Nothing wrong with carrying a battery that reduces your consumption. The bigger the better.
I don't watch videos but I clicked on the links to the sources.
The ICCT report shows that hybrid passenger vehicles produce about 20% less emissions than a similar gasoline vehicle. That still seems significant, even if there are even lower emissions available.
And that seems obviously true, the way that hybrids tend to use lower power, higher efficiency internal combustion engines than similarly sized full gasoline vehicles, and recapture some portion of the energy that would otherwise be wasted.

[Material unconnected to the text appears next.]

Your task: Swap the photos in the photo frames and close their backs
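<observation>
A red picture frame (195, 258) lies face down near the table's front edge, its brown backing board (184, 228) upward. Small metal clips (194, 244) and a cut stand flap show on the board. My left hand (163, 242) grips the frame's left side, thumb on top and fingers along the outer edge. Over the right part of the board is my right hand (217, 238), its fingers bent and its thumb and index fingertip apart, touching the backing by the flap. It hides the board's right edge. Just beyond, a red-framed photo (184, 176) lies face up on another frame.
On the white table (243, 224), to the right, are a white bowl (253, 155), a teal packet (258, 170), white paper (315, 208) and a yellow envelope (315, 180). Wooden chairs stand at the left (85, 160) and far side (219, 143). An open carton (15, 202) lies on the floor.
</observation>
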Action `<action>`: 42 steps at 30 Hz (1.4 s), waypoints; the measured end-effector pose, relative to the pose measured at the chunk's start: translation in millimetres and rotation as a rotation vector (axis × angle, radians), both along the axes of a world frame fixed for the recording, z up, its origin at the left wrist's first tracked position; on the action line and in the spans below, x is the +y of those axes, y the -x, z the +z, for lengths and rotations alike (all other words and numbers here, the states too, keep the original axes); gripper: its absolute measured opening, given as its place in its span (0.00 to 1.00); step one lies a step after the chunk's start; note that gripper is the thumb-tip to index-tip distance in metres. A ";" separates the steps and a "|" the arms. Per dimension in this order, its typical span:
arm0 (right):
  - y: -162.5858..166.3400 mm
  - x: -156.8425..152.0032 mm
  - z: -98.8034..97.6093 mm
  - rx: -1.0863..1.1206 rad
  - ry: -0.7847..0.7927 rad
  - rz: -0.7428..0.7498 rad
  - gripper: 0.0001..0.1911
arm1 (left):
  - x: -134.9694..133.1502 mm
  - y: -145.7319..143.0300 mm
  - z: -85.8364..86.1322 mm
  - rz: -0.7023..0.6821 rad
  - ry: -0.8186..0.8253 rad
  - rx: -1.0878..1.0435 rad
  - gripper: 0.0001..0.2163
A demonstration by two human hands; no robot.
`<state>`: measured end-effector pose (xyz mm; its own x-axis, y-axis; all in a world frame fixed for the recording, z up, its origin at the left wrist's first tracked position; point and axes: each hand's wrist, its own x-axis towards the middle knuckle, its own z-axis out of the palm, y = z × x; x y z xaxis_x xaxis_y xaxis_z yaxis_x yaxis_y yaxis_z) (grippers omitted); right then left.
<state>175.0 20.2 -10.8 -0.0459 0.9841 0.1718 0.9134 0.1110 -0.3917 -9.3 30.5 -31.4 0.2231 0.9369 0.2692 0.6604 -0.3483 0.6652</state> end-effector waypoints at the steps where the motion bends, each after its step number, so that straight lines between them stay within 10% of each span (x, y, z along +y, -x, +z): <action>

They are certainly still better than ICE vehicles, but it could be argued the climate situation is so dire, a 20% is wholly inadequate compared to the more substantial reductions of pure EVs (though even then, we really shouldn't be trying to replace the world's cars 1 to 1 with EV cars, but instead transition to public transport as much as possible, with EV's being useful for areas where public transport may not be viable).
I have a hybrid. I really wish I didn't have to have it, but it's unfortunately the best I can have in my circumstances.
I'd rather not need a car at all, but public transportation is abysmal in my city. I'd rather have an EV over a hybrid, but there are next to no charging spots available to me, and I simply cannot afford a new car, let alone an EV.
The root source of the problem is mismanagement of city resource, and capitalism.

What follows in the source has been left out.